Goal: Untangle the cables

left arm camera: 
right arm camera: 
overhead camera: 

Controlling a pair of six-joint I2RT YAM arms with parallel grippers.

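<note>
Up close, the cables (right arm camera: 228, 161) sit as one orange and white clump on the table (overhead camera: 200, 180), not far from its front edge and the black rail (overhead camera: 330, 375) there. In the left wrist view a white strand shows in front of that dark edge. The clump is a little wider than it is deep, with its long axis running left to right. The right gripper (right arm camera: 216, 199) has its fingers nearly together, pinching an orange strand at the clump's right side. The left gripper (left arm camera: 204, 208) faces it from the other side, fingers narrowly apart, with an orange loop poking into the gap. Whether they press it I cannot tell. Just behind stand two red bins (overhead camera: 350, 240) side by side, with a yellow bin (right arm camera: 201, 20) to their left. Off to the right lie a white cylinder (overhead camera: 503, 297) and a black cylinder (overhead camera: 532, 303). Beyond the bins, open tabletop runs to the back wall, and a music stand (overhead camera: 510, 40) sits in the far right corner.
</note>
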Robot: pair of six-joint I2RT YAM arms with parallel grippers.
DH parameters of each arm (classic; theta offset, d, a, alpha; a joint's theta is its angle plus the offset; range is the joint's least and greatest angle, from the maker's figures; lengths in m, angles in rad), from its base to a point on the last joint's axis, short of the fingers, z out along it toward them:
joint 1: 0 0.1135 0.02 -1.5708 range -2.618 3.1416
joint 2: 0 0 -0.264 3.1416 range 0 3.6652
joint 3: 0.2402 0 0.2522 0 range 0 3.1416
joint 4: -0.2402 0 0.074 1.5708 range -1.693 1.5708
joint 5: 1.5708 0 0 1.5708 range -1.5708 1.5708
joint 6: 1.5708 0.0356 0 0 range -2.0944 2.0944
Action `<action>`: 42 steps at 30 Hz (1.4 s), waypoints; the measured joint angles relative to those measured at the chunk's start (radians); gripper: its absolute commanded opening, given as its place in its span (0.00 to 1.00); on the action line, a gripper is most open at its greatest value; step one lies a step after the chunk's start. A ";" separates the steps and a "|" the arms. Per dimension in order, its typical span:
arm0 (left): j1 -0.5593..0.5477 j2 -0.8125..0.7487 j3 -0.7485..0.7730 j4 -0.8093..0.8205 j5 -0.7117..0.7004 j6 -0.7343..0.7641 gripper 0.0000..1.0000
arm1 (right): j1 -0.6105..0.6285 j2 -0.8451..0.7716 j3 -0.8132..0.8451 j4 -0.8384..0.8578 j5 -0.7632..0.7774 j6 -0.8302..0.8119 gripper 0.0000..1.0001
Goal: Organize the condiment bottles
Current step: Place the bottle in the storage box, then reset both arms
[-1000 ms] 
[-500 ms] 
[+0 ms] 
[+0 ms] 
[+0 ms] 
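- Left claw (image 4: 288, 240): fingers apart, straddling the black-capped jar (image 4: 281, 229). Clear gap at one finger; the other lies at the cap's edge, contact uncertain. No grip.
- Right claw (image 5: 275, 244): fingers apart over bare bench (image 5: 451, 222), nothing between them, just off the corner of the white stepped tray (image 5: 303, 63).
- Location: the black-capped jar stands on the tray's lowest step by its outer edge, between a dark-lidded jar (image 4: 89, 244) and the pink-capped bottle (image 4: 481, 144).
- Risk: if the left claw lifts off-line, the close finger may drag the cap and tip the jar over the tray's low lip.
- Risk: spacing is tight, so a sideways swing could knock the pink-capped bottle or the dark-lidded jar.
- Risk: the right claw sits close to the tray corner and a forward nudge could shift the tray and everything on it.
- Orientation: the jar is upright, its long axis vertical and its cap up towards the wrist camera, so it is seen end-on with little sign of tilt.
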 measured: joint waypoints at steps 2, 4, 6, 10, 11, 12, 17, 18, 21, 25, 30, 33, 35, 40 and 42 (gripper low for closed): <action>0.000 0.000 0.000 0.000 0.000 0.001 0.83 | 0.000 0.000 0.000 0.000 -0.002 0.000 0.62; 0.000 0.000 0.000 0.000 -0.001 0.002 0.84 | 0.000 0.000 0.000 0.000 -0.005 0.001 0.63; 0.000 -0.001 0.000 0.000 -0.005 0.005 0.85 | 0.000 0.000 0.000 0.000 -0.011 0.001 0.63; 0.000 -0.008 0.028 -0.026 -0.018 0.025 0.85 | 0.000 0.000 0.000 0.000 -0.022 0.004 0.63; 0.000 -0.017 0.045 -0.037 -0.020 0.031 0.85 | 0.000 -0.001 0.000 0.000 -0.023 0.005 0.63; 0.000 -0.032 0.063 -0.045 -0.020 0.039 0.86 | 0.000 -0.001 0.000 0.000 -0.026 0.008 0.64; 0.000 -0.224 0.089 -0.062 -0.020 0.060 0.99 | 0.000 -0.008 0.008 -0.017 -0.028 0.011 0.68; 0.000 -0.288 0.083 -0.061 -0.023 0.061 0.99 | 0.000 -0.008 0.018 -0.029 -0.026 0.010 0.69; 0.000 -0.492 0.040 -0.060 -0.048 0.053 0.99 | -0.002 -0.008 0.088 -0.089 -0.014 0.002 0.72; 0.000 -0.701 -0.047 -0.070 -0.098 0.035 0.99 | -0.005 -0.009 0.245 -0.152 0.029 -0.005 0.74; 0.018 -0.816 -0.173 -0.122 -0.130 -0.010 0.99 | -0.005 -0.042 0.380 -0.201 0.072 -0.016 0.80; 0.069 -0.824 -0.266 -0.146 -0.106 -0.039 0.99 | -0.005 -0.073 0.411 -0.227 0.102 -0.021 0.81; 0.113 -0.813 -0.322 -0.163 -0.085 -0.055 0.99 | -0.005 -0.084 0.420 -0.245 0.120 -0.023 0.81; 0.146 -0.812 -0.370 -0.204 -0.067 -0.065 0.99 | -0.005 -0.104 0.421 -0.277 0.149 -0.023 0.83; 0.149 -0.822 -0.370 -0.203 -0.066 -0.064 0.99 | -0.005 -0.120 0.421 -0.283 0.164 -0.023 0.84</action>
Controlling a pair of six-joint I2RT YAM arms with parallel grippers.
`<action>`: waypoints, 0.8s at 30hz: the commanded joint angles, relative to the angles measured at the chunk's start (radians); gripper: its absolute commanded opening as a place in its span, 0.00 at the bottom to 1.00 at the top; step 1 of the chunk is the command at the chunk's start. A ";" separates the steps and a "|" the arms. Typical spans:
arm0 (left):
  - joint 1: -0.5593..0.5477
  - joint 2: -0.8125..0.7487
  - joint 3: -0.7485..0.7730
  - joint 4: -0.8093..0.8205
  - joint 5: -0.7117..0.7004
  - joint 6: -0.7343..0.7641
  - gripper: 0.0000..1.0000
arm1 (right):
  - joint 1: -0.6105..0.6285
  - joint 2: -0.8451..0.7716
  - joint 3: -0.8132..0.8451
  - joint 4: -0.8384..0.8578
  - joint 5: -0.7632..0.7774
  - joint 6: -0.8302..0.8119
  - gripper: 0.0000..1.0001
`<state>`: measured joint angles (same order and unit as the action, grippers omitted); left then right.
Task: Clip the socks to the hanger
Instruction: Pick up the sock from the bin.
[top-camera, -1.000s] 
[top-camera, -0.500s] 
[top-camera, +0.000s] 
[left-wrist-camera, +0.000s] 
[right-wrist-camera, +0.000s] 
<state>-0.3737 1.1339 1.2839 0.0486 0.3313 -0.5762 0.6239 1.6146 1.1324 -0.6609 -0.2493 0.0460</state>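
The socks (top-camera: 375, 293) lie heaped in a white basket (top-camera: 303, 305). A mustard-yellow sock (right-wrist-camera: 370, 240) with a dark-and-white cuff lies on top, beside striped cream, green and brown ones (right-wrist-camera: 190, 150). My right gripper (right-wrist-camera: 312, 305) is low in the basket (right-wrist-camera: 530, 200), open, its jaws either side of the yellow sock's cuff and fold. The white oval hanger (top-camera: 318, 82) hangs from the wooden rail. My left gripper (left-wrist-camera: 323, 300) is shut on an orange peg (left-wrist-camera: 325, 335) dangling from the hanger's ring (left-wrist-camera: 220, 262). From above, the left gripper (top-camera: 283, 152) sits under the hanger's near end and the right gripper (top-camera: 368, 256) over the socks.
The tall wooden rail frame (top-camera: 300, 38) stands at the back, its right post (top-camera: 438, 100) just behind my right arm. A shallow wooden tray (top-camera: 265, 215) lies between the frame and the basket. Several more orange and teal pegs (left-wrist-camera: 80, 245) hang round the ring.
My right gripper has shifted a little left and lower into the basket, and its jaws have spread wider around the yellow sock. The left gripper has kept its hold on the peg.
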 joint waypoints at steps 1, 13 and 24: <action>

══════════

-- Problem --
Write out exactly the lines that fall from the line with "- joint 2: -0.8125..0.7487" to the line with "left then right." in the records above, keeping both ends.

-- Answer area --
  - joint 2: -0.8125..0.7487
  - joint 3: -0.7485..0.7730
  - joint 4: -0.8093..0.8205
  - joint 5: -0.7117..0.7004
  - joint 6: -0.7343..0.7641
  - gripper: 0.0000..1.0000
arm1 (right):
  - joint 1: -0.6105..0.6285
  - joint 2: -0.8451..0.7716
  - joint 3: -0.8132..0.8451
  - joint 4: -0.8384..0.8578
  - joint 5: -0.7632..0.7774
  - joint 6: -0.8302..0.8119
  - gripper: 0.0000..1.0001
`<state>`: measured joint angles (same order and unit as the action, grippers omitted); left then right.

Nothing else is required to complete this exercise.